• _WHAT THE EXERCISE ASKS_: Every line in the data below from the one containing "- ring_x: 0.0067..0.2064" down to the one containing "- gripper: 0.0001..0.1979", both included, must be retyped exactly; no other line is to appear.

***** SUPPLIED DATA *****

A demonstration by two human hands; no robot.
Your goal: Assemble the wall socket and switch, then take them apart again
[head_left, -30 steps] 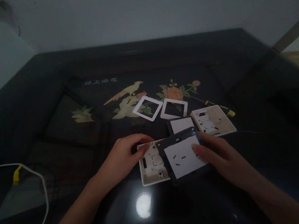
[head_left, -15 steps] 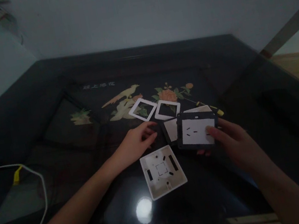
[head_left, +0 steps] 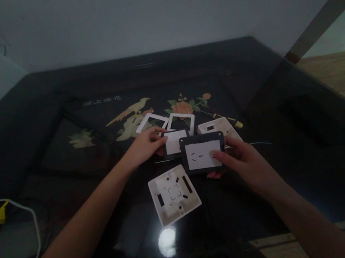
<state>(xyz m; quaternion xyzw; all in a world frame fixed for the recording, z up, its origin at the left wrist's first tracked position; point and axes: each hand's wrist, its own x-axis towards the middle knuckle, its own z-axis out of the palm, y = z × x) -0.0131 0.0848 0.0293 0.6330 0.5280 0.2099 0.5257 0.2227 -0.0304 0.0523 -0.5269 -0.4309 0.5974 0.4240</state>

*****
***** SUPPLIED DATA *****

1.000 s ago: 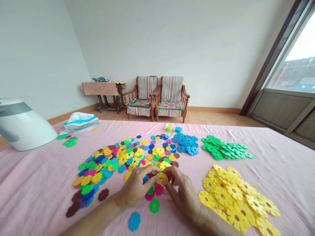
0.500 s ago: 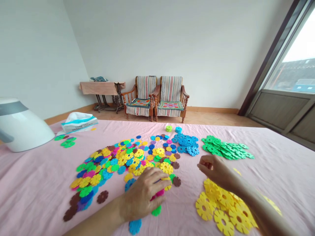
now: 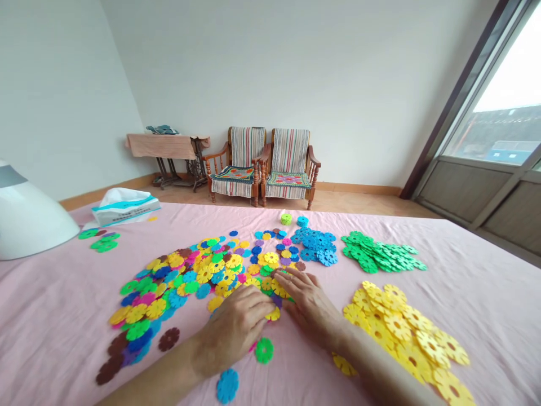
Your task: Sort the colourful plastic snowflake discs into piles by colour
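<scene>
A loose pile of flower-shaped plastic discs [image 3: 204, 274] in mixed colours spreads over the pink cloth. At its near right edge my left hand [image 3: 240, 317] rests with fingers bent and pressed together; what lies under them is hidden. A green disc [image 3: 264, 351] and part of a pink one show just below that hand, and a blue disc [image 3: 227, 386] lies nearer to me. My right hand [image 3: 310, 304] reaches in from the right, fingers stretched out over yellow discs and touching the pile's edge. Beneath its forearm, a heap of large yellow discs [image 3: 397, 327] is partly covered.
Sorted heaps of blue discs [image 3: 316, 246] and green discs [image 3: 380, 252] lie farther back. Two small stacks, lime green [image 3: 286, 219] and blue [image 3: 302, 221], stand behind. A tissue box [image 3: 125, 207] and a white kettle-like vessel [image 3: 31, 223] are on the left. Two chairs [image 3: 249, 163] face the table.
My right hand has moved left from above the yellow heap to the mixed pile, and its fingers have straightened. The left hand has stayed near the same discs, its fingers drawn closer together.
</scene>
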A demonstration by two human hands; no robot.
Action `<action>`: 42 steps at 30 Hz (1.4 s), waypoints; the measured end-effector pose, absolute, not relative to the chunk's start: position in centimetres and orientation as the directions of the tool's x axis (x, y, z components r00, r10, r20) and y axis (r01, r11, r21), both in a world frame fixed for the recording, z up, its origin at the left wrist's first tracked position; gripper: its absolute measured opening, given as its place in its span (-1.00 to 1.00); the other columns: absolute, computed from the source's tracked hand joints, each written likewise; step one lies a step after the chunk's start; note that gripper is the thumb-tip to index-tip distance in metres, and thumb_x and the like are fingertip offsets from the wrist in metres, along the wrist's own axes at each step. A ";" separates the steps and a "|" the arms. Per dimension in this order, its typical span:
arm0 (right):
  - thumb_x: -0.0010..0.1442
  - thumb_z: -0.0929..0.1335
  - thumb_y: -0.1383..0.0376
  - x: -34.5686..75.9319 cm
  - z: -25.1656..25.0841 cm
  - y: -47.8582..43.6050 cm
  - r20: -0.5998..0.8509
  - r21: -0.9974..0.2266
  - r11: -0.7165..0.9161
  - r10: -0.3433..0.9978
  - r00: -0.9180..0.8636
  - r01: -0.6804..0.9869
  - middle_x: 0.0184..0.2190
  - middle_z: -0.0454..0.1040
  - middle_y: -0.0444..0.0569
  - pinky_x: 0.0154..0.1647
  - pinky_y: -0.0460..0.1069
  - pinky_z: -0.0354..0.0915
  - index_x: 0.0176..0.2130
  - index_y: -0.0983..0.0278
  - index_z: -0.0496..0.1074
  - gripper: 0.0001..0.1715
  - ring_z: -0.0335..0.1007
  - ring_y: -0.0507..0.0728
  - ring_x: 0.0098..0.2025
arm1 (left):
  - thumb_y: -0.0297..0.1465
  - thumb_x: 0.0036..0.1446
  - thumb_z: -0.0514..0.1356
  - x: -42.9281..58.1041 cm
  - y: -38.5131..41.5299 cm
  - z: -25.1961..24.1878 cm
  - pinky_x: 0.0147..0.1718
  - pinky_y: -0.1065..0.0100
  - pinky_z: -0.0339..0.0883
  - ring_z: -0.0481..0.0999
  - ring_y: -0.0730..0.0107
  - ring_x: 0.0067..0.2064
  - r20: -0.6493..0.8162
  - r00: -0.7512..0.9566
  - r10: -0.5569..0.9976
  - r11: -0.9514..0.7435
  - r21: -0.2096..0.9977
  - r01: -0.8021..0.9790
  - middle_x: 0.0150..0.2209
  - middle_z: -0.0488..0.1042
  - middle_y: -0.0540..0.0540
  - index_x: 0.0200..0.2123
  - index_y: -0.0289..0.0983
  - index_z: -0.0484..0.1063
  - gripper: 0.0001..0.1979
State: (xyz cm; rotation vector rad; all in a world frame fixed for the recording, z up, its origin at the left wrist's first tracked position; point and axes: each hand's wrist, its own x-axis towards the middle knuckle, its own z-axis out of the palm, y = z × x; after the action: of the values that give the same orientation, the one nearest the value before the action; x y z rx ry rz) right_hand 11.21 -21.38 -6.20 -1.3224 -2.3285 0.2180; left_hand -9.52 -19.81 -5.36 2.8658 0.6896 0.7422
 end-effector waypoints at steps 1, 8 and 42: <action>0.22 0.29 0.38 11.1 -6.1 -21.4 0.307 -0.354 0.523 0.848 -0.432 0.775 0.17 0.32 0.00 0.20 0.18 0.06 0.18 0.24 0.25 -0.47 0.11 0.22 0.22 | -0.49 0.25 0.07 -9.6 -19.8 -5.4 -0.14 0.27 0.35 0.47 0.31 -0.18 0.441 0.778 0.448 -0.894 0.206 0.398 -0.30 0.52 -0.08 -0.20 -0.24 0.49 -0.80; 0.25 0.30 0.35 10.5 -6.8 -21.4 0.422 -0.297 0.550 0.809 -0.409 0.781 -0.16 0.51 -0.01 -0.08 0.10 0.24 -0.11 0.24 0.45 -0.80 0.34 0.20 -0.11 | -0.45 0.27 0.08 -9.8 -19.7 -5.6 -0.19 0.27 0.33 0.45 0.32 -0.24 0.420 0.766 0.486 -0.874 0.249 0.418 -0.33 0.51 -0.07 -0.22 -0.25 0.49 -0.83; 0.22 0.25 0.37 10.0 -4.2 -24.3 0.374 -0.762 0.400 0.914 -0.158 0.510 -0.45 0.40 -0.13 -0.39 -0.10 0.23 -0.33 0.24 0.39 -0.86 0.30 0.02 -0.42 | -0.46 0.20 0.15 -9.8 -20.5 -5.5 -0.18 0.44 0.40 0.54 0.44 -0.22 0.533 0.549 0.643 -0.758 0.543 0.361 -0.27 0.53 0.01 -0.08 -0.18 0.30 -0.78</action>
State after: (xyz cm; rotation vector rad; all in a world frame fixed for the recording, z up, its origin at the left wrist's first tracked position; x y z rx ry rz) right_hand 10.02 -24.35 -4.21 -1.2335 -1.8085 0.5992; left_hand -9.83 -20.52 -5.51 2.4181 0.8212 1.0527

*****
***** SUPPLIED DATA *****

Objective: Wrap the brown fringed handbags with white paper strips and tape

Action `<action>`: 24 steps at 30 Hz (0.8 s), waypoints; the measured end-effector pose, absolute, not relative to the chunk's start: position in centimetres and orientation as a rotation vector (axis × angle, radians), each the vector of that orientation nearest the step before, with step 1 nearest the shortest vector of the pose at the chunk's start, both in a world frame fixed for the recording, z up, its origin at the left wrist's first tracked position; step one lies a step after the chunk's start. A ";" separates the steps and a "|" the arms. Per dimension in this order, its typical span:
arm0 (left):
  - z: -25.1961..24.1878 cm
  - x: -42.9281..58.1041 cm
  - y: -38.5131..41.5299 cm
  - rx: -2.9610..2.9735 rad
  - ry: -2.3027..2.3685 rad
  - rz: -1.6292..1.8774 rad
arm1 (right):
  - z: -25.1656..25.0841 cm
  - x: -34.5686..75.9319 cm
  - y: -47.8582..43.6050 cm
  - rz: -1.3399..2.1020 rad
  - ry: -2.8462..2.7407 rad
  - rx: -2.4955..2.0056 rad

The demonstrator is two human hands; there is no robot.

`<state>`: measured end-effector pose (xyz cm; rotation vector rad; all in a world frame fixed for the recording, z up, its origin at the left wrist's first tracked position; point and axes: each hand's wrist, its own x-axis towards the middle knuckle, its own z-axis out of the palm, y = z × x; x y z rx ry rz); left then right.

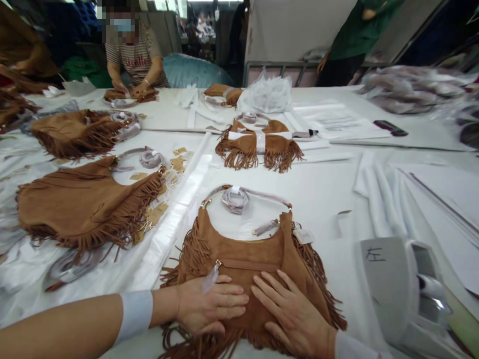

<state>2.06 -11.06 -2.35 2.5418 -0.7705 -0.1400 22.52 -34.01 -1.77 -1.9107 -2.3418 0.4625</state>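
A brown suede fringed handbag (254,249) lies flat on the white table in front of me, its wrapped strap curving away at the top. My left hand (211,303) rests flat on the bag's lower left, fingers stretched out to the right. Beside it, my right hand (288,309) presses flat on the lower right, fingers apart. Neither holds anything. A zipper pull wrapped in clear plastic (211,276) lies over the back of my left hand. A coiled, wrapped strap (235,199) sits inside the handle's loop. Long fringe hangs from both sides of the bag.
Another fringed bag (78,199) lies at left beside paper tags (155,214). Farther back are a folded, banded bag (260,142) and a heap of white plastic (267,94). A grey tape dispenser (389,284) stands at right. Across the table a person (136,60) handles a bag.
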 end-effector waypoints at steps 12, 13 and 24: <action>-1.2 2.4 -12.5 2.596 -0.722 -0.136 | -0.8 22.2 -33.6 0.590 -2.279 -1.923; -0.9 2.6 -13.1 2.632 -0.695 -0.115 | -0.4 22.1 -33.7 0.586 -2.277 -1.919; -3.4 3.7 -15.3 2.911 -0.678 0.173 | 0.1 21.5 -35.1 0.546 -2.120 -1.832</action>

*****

• _RESPONSE FOR THIS EXERCISE_:
  - ring_x: 0.0067..0.2064
  - r20: -0.6493..0.8162
  - r00: -0.7512..0.9566
  - r10: -0.5569..0.9976
  - r11: -0.9514..0.7435
  - r21: -0.2096..0.9977
  - r01: -0.8021..0.9790
  - middle_x: 0.0150..0.2209
  - middle_z: -0.0488..0.1042
  - middle_y: -0.0540..0.0540
  - index_x: 0.0200..0.2123
  - index_y: -0.0289..0.0983
  - index_z: -0.0484..0.1063
  - gripper: 0.0001..0.1979

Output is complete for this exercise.